■ The task
Print the data that follows exactly as it stands, from its first line through the line containing "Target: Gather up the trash", and stop there.

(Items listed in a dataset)
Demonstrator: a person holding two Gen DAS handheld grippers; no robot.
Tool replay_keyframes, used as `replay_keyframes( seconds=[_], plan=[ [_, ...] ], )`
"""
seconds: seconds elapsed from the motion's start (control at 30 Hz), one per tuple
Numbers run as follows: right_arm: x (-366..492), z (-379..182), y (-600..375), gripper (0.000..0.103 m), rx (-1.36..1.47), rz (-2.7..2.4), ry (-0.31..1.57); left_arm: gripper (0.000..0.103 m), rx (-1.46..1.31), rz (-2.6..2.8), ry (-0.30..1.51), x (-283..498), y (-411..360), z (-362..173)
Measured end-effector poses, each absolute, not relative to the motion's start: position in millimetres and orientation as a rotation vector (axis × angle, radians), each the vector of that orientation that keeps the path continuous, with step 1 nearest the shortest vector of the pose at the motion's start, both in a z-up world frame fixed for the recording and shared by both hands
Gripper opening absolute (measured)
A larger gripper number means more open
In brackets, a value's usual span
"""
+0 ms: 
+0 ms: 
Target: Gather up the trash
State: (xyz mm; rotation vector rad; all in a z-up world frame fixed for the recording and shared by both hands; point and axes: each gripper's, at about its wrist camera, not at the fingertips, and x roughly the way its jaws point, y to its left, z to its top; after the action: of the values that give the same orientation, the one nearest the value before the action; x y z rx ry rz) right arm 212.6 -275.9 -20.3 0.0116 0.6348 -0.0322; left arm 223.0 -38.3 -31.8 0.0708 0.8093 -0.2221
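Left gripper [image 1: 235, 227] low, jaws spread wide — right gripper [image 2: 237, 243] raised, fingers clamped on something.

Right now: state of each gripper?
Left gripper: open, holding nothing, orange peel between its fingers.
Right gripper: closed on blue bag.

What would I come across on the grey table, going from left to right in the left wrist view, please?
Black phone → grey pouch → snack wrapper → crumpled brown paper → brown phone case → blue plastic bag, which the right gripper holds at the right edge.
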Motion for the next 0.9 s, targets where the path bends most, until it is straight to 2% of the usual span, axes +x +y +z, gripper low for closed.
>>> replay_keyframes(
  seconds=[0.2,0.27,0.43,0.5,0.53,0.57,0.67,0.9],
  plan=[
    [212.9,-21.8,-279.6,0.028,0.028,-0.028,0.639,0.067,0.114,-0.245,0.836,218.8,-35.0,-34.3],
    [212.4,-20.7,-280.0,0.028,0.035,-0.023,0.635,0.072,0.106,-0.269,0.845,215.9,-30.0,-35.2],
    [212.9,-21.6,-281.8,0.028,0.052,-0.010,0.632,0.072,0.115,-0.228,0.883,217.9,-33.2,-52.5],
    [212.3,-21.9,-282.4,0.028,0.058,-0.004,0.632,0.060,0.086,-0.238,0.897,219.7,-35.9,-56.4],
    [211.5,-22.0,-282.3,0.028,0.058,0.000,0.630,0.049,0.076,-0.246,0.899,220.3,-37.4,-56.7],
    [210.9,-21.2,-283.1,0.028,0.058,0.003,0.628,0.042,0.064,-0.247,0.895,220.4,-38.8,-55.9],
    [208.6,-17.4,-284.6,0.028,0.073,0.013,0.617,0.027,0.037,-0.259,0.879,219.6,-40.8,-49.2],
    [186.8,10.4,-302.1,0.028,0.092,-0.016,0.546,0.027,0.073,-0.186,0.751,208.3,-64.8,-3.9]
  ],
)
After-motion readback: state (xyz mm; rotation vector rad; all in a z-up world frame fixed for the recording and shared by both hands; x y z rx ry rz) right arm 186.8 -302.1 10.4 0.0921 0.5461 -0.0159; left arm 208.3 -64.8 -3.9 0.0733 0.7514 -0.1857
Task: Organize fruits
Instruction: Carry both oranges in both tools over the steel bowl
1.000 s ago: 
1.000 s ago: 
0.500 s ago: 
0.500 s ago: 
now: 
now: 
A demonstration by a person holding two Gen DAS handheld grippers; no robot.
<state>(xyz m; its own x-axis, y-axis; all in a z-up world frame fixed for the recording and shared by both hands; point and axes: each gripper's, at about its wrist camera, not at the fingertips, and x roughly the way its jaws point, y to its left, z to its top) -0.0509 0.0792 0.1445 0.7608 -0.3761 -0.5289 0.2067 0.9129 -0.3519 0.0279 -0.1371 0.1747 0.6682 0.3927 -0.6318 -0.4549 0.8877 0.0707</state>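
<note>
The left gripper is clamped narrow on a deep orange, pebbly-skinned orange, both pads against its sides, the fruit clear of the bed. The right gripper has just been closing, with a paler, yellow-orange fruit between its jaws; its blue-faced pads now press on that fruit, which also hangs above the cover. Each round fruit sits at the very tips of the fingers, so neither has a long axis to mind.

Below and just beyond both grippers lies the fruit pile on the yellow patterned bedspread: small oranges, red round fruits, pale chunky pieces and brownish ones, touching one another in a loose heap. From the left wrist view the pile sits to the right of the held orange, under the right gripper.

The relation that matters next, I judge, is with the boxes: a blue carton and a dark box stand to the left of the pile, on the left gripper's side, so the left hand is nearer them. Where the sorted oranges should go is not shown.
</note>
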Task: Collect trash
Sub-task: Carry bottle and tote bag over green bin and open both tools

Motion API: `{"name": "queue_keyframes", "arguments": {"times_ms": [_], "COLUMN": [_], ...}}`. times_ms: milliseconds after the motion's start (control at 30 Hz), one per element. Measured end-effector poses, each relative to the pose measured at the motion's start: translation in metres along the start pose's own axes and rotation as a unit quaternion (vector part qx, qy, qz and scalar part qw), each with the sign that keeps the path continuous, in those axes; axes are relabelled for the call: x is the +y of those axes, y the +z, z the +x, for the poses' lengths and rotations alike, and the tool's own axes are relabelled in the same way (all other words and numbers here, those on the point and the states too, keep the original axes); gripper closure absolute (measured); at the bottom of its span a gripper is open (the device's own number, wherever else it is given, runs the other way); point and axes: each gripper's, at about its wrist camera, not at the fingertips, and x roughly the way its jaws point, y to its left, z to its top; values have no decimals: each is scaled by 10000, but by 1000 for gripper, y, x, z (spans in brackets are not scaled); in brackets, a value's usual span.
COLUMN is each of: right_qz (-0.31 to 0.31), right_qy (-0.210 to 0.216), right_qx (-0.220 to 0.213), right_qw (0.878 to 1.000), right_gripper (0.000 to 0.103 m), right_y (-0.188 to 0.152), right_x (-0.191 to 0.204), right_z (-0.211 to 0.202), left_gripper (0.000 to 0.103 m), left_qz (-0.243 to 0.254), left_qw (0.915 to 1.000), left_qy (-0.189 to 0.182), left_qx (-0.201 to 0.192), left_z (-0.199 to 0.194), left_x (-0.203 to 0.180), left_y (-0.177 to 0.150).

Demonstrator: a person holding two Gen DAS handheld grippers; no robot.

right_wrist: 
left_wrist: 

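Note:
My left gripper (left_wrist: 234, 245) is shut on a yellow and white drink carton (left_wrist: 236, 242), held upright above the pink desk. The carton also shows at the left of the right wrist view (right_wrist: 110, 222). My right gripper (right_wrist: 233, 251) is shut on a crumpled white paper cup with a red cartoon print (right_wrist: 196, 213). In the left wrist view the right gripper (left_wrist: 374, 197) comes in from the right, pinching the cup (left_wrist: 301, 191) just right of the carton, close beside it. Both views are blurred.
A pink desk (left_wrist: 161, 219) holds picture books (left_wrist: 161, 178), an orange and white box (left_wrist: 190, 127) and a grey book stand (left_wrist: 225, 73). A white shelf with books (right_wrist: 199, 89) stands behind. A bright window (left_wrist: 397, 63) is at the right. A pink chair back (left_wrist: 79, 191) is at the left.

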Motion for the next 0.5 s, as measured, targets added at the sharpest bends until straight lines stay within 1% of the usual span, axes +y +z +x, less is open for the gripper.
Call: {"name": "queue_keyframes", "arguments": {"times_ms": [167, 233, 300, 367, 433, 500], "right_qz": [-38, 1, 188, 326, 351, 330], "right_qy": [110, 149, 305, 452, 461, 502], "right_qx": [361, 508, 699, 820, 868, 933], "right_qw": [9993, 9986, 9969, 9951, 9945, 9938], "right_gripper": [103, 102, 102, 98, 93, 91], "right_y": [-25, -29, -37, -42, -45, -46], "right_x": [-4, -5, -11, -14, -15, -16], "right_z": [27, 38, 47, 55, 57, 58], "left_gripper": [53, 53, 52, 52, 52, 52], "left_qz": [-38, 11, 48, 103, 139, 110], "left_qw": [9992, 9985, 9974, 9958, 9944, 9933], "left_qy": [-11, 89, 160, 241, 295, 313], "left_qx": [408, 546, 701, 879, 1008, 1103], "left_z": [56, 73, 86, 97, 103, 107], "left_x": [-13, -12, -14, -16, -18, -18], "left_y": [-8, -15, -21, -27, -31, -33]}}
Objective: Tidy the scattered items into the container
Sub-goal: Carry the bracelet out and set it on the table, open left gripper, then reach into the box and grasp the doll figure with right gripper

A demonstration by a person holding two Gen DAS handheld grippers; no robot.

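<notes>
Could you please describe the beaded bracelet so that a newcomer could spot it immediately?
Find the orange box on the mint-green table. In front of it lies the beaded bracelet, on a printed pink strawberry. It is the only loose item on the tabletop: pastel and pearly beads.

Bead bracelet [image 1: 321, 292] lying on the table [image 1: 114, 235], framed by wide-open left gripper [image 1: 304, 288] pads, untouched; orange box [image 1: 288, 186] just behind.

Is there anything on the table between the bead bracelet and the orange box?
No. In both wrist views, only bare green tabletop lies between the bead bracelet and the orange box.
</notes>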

■ Completed exercise
Demonstrator: a person holding two Gen DAS handheld grippers; no robot.
Tool replay_keyframes, used as `replay_keyframes( seconds=[_], plan=[ [_, ...] ], )`
"""
seconds: seconds elapsed from the motion's start (control at 30 Hz), one per tuple
Numbers run as follows: right_arm: x (-366..492), z (-379..182), y (-600..375), gripper (0.000..0.103 m), rx (-1.36..1.47), rz (-2.7..2.4), ry (-0.31..1.57); left_arm: gripper (0.000..0.103 m), rx (-1.46..1.31), rz (-2.6..2.8), ry (-0.30..1.51), x (-283..498), y (-411..360), z (-362..173)
Measured end-effector poses, each absolute, not relative to the motion's start: position in millimetres and orientation as a rotation vector (axis × angle, radians), each the vector of that orientation that keeps the path continuous, with step 1 nearest the shortest vector of the pose at the motion's start, both in a z-up world frame fixed for the recording and shared by both hands
Gripper opening absolute (measured)
A larger gripper number means more open
In brackets, a value's usual span
"""
+0 ms: 
+0 ms: 
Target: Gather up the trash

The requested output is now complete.